> [WHAT YOU WILL DO]:
Among the lines below, restate word for word only those from the line with "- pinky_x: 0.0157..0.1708" through the line with "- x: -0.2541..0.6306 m", with both end lines kept.

> [SOURCE MATERIAL]:
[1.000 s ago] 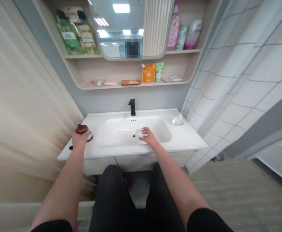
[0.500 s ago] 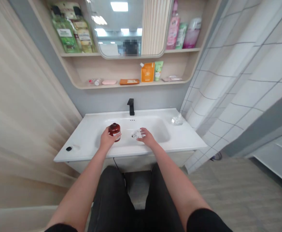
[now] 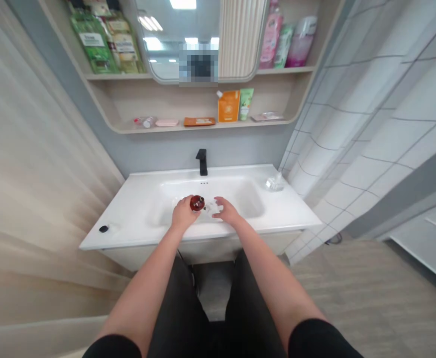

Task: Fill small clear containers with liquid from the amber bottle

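Observation:
My left hand [image 3: 182, 214] is shut on a dark red bottle [image 3: 197, 203], seen from above, over the white washbasin [image 3: 143, 209]. My right hand [image 3: 228, 211] sits just beside it with the fingers apart, holding nothing. Its fingertips are at or very near a small transparent plastic object [image 3: 212, 207] lying in the basin by the drain. The hands and that object hide the drain. I cannot tell exactly what the transparent object is.
A black faucet [image 3: 202, 162] rises behind the basin. A transparent dish [image 3: 274, 183] stands on the right of the counter, and a small black item [image 3: 103, 228] lies on the left. Shelves [image 3: 199, 124] above hold bottles, tubes and packets. A tiled curtain hangs right.
My left hand has carried the red bottle rightward from the counter's left edge into the middle of the basin, close to my right hand. My right hand has barely moved.

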Demonstrator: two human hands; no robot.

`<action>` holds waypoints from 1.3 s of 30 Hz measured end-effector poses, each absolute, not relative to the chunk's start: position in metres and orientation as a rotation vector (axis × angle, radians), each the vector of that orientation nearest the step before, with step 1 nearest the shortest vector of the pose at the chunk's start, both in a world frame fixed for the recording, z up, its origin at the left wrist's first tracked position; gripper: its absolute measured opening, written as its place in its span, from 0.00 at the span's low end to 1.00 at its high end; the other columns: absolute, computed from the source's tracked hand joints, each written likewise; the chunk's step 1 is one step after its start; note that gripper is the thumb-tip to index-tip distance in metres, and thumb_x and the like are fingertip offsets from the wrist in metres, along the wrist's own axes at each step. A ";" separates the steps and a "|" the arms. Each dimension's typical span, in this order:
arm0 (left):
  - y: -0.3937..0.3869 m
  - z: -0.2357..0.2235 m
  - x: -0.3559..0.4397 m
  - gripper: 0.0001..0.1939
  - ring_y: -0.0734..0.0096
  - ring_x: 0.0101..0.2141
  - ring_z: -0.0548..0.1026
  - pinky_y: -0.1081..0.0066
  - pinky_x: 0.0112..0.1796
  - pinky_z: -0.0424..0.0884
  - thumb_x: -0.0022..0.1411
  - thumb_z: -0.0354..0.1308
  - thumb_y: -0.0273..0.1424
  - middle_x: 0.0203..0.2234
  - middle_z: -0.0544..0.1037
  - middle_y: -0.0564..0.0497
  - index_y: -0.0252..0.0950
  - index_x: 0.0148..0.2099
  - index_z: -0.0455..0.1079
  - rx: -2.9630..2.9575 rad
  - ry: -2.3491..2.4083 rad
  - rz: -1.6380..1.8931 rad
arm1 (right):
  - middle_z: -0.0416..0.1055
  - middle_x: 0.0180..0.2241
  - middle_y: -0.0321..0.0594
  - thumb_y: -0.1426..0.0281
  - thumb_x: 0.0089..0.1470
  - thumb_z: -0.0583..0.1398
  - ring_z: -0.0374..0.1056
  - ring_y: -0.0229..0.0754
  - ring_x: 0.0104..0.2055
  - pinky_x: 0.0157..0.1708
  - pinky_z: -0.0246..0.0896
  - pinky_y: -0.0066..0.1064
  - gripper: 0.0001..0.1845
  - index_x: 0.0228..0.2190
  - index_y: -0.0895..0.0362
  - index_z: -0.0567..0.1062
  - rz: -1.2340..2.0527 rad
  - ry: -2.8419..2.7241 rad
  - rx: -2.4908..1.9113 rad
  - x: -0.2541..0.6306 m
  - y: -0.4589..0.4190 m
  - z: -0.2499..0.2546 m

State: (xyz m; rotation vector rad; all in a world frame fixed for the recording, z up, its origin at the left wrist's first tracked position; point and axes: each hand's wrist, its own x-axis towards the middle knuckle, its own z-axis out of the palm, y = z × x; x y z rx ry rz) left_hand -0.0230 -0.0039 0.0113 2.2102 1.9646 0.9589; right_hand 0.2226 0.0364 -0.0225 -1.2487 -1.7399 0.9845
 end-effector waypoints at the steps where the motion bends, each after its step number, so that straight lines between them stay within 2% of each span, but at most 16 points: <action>1: -0.005 0.012 -0.022 0.37 0.46 0.60 0.79 0.56 0.60 0.74 0.58 0.73 0.33 0.60 0.81 0.40 0.39 0.68 0.70 2.230 1.994 0.919 | 0.77 0.56 0.45 0.72 0.38 0.78 0.75 0.51 0.56 0.56 0.73 0.43 0.48 0.62 0.50 0.74 0.988 -1.738 -1.241 0.223 0.037 -0.023; 9: -0.014 0.018 -0.015 0.32 0.46 0.60 0.77 0.53 0.58 0.72 0.65 0.65 0.32 0.62 0.80 0.38 0.39 0.70 0.69 2.336 2.114 0.813 | 0.77 0.54 0.44 0.72 0.38 0.79 0.76 0.51 0.55 0.58 0.71 0.44 0.48 0.62 0.50 0.75 0.983 -1.766 -1.219 0.223 0.035 -0.022; 19: -0.020 0.023 -0.014 0.32 0.47 0.64 0.74 0.49 0.65 0.63 0.66 0.60 0.25 0.65 0.78 0.39 0.40 0.71 0.70 2.451 2.076 0.835 | 0.78 0.53 0.44 0.71 0.36 0.80 0.77 0.50 0.53 0.59 0.71 0.45 0.50 0.62 0.50 0.76 0.967 -1.807 -1.206 0.221 0.038 -0.026; 39: -0.024 0.030 -0.012 0.34 0.47 0.68 0.68 0.45 0.70 0.56 0.67 0.53 0.22 0.67 0.77 0.40 0.43 0.73 0.71 2.481 2.046 0.850 | 0.78 0.55 0.44 0.71 0.38 0.81 0.76 0.50 0.53 0.57 0.71 0.43 0.50 0.63 0.50 0.75 0.957 -1.837 -1.250 0.220 0.034 -0.021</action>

> [EXPECTED ANSWER]:
  - pinky_x: 0.0157..0.1708
  - pinky_z: -0.0246..0.0896
  - pinky_y: -0.0066..0.1064
  - gripper: 0.0001..0.1845
  - index_x: 0.0228..0.2190
  - index_y: -0.0895..0.0362
  - index_z: -0.0567..0.1062
  - rz: -1.2340..2.0527 rad
  - ry: -2.8419..2.7241 rad
  - rx: -2.4908..1.9113 rad
  - x: -0.2541..0.6306 m

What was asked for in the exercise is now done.